OCI growth trajectory — IaaS printed +68% YoY (+66% constant currency), a clear step-up from Q1's +55% and Q4 FY2025's +52%. With $3.35B (Q1) + $4.08B (Q2) = $7.43B of OCI revenue in the first half against an $18B FY2026 commitment, Oracle needs $10.57B across Q3+Q4 — implying the back half must run materially above Q2's pace, but the Q2 step-up makes that more credible than it looked one quarter ago. Status: Resolved positively
RPO progression toward $500B — Cleared. RPO reached $523B at Q2 vs. the $500B bar management set for end-FY2026; the company added $68B sequentially in a single quarter against a ~$45B-over-three-quarters requirement from last quarter's math. The new question is what the FY2026 endpoint actually looks like, not whether the half-trillion mark is reachable. Status: Resolved positively
Capex and free cash flow — Resolved, negatively. LTM capex was $35.5B and LTM FCF was -$13.2B, versus +$9.5B at Q2 FY2025 — a ~$22.7B YoY swing. LTM operating cash flow of $22.3B was completely consumed by capex and then some. The capex-versus-OCF gap is no longer a question; it's a confirmed structural feature of the buildout. Status: Resolved negatively
MultiCloud database revenue disclosure — Still not disclosed in absolute dollars. Management again gave a growth rate (+817% YoY) without an absolute base. The deceleration from +1,529% to +817% is uninterpretable without a dollar figure. Status: Not resolved
Q2 dollar guidance — Confirmed as a pattern, not a one-quarter omission. The Q2 release again provided no Q3 FY2026 revenue or EPS dollar guide; Oracle has now skipped two consecutive quarters of next-quarter dollar guidance in favor of multi-year framing and qualitative statements. This is the new disclosure regime. Status: Resolved negatively

What to watch into next quarter

OCI run-rate vs. $18B FY2026 commitment: H1 OCI revenue is $7.43B; H2 needs $10.57B to hit the guide, implying roughly $5.0–$5.5B per quarter — a further step-up from Q2's $4.08B. Watch whether Q3 IaaS prints above $5B; below that level the FY2026 guide tightens uncomfortably.

RPO composition and duration: $523B RPO with $9.9B short-term deferred revenue is a ~50:1 long-to-short ratio. Watch for any disclosure on the weighted-average duration of RPO and the concentration of the multi-billion-dollar OCI contracts; the revenue ramp depends on consumption cadence, not bookings.
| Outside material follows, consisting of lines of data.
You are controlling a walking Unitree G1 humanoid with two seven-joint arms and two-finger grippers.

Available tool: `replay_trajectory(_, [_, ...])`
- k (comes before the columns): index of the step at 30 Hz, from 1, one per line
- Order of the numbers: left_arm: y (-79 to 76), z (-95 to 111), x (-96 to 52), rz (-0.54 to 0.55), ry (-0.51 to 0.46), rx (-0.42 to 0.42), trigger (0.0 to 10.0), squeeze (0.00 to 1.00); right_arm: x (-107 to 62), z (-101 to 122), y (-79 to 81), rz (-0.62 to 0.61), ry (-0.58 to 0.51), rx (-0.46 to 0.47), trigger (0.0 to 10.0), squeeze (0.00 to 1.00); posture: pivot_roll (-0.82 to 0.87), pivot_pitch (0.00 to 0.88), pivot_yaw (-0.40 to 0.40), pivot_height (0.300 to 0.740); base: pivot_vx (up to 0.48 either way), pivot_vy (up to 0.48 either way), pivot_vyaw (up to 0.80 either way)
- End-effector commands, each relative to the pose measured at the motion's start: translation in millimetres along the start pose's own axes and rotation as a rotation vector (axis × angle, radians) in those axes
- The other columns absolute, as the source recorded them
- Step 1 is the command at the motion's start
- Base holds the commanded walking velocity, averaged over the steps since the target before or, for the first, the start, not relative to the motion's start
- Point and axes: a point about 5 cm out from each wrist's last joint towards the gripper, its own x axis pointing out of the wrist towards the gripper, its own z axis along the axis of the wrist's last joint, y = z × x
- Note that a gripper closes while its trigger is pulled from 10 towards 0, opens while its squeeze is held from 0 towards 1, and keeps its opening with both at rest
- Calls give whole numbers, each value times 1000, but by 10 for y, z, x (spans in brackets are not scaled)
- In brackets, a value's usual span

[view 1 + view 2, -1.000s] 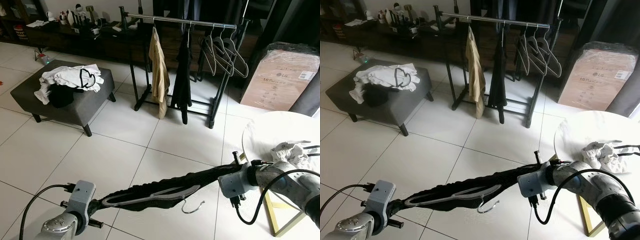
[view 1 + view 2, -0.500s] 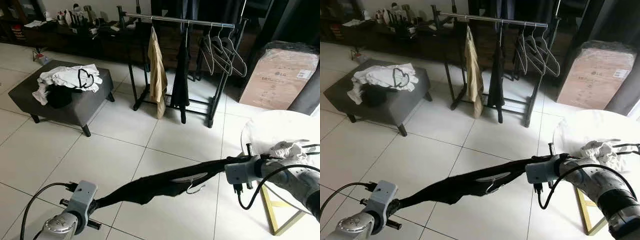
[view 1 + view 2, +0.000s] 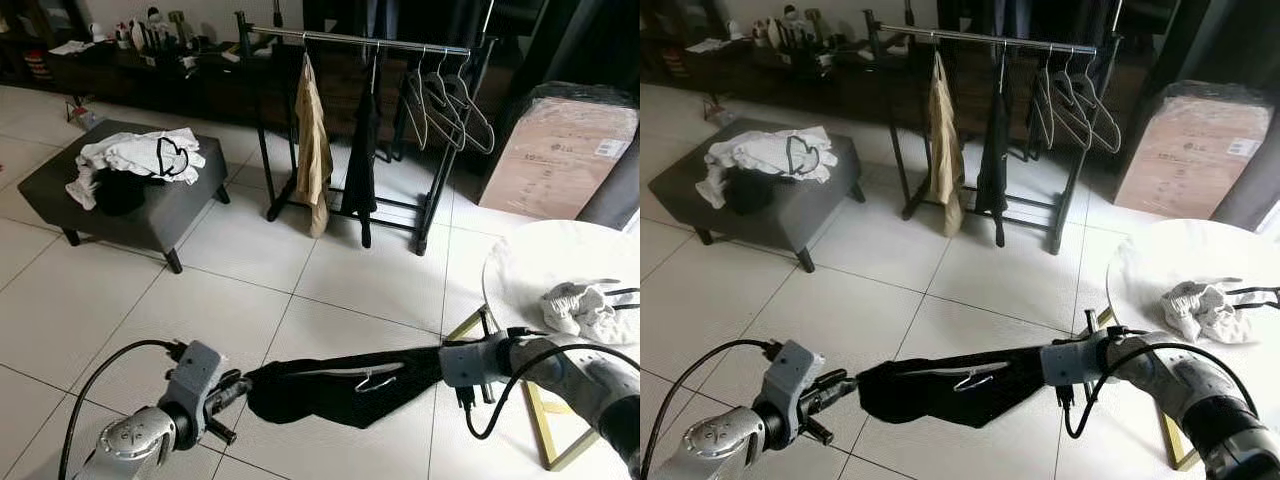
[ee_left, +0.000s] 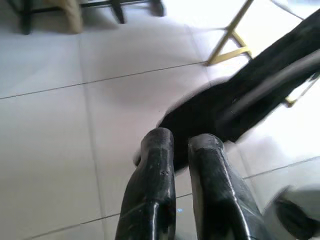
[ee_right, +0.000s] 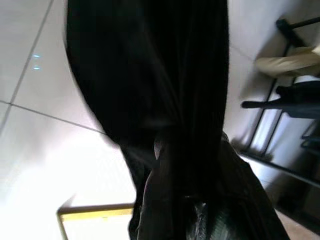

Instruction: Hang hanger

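A black garment (image 3: pixel 345 385) is stretched between the two grippers, low over the tiled floor (image 3: pixel 210 310) and well in front of the clothes rack (image 3: pixel 360 40). A grey hanger (image 3: pixel 365 378) lies against the cloth near its middle, with its metal hook curling over the fabric on the side away from the rack.

The left gripper (image 4: pixel 181 150) has its two black fingers drawn almost together, and their tips meet the end of the garment farthest from the round white tabletop (image 3: pixel 545 265); whether cloth is actually pinched between them cannot be told from the wrist view. The right gripper (image 3: pixel 440 362) is at the other end of the garment, just beside the tabletop's edge, and its fingers are buried in dark cloth (the right wrist view shows them wrapped in folds), so it is clamped on the garment.

On the rack hang a tan garment (image 3: pixel 314 150), a dark garment (image 3: pixel 362 150) and several bare hangers (image 3: pixel 450 105). Beside the rack on the robot's left stands a grey ottoman (image 3: pixel 150 205) with white and dark laundry (image 3: pixel 140 160) heaped on it. A wrapped cardboard box (image 3: pixel 565 150) stands on the rack's other side. A crumpled white cloth (image 3: pixel 585 308) lies on the tabletop.
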Motion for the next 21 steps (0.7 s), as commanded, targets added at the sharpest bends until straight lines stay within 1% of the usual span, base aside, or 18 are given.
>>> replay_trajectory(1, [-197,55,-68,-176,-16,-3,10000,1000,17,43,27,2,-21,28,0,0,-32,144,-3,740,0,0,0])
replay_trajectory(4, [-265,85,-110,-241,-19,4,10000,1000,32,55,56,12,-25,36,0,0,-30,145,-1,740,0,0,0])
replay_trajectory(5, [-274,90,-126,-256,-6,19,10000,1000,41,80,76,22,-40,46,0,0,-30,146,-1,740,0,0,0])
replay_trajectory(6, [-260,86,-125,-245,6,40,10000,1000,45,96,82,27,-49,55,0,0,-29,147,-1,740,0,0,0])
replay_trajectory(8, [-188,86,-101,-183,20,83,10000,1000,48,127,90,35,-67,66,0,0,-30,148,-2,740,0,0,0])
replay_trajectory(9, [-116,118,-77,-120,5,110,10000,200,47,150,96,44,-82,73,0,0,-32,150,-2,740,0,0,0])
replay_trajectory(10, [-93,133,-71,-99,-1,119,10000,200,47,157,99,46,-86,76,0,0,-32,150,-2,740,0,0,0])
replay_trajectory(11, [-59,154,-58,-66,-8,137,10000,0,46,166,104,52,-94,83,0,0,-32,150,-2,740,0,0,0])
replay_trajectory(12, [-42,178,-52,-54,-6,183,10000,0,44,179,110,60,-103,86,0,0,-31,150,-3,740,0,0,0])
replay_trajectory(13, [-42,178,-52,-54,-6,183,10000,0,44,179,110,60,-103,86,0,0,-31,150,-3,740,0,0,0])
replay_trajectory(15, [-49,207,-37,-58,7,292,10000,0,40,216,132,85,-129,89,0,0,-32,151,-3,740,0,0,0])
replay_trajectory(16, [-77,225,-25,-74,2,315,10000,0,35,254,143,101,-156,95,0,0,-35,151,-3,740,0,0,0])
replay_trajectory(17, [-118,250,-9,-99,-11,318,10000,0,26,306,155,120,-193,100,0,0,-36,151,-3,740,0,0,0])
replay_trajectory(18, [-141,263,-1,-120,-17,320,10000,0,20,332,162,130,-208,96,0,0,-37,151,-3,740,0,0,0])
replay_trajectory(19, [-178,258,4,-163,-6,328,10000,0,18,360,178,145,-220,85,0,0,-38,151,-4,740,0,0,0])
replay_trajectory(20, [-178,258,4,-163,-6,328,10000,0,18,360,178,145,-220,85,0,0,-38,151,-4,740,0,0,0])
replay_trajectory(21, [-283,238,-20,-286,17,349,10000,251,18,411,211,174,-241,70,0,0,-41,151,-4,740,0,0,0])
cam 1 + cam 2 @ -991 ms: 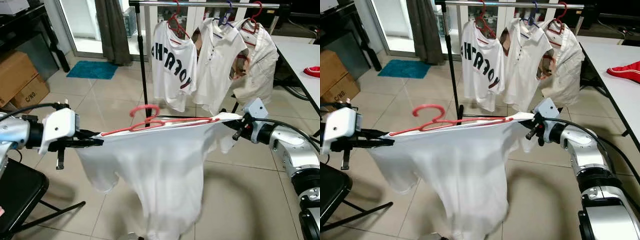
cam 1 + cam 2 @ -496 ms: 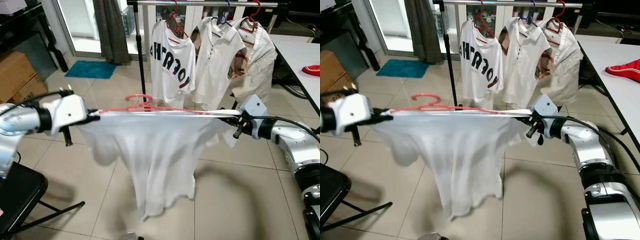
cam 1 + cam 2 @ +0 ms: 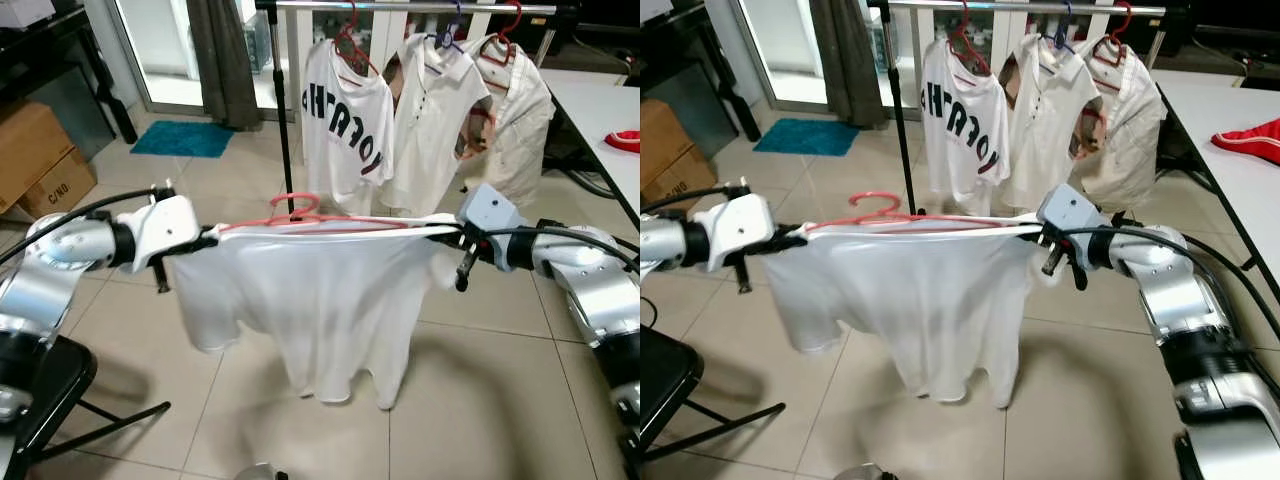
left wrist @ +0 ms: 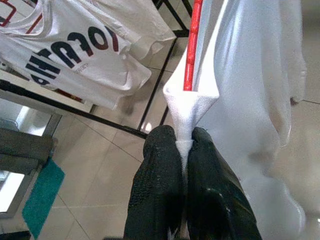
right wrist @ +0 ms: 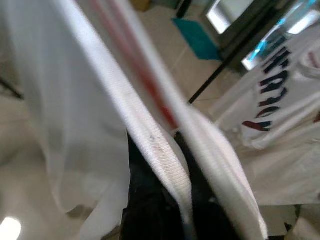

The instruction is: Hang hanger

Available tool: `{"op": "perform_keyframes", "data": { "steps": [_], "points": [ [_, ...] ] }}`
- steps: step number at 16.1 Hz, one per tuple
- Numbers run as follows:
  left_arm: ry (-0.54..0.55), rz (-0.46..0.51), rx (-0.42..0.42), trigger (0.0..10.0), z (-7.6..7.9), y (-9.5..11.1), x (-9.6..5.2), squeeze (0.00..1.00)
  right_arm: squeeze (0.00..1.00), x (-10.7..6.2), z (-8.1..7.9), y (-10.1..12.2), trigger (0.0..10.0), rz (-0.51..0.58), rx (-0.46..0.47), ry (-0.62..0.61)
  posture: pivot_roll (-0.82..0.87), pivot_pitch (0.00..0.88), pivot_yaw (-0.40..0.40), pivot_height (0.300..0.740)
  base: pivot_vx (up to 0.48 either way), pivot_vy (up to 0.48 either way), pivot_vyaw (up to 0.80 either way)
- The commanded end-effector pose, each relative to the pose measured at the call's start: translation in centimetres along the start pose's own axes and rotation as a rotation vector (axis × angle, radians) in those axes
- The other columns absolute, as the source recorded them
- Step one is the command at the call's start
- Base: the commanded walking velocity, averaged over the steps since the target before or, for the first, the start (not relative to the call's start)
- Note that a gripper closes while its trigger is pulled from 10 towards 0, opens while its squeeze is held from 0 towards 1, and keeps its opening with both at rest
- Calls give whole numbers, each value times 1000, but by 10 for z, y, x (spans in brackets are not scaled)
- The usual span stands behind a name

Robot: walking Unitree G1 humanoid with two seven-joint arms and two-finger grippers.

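Note:
A white T-shirt hangs on a red hanger, stretched level between my two arms above the tiled floor. My left gripper is shut on the shirt's left shoulder; in the left wrist view its black fingers pinch the white cloth below the red hanger arm. My right gripper is shut on the right shoulder; its fingers clamp a white hem. The hanger's hook points up. Behind stands the clothes rail.
Three garments on hangers fill the rail's right part: a lettered white T-shirt, a white polo and a cream shirt. The rack's black post stands left. Cardboard boxes lie left, a white table right, a black chair near left.
Both arms have drawn closer together with the shirt held between them. The shirt's lower part has swung and settled below the hanger.

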State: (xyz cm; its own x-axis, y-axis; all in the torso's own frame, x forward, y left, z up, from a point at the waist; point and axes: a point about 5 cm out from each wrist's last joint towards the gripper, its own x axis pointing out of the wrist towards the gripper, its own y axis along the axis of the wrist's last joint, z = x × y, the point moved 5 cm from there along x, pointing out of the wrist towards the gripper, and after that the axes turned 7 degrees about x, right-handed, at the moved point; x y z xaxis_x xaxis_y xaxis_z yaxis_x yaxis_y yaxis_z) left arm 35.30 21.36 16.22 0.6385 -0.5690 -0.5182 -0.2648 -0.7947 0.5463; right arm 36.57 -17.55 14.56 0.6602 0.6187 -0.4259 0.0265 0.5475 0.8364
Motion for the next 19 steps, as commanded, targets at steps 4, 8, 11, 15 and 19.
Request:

Capex trajectory and financing: LTM capex of $35.5B against LTM OCF of $22.3B leaves a ~$13B gap funded by debt — long-term notes payable rose to $100B from $85B in six months. Watch whether Q3 capex accelerates further toward the FY2028 $73B OCI step, and whether the debt issuance pace is sustainable.

Chip neutrality follow-through: Management invoked CPU and GPU supplier neutrality for the first time and sold Ampere as part of the same pivot. Watch whether the Q3 call quantifies AMD or custom-silicon deployments, or whether this stays a defensive talking point. A named non-Nvidia GPU customer or capacity figure would validate the framing.

Software segment trajectory: Software license fell -21% YoY in Q2 (vs. -12% in Q1), an accelerating decline; software support held flat at +1%. Watch whether license decline stabilizes or continues to steepen — at the current pace it becomes a measurable drag on total growth even as OCI ramps.

Underlying EPS ex-Ampere: With a ~$2.7B pre-tax gain inflating Q2 EPS, watch the Q3 print for a clean comparison; the YoY EPS growth rate will reset sharply lower once the one-time gain is out of the quarter.

Sources

  1. Oracle Corporation Q2 FY2026 Press Release (Exhibit 99.1), December 10, 2025 — https://www.sec.gov/Archives/edgar/data/1341439/000119312525314207/orcl-ex99_1.htm
  2. Oracle Corporation Q1 FY2026 Press Release (Exhibit 99.1), September 9, 2025 — prior quarter baseline for OCI ramp and RPO trajectory.
  3. Oracle Corporation Q4 FY2025 Press Release (Exhibit 99.1), June 11, 2025 — prior-year baseline for OCI growth comparison.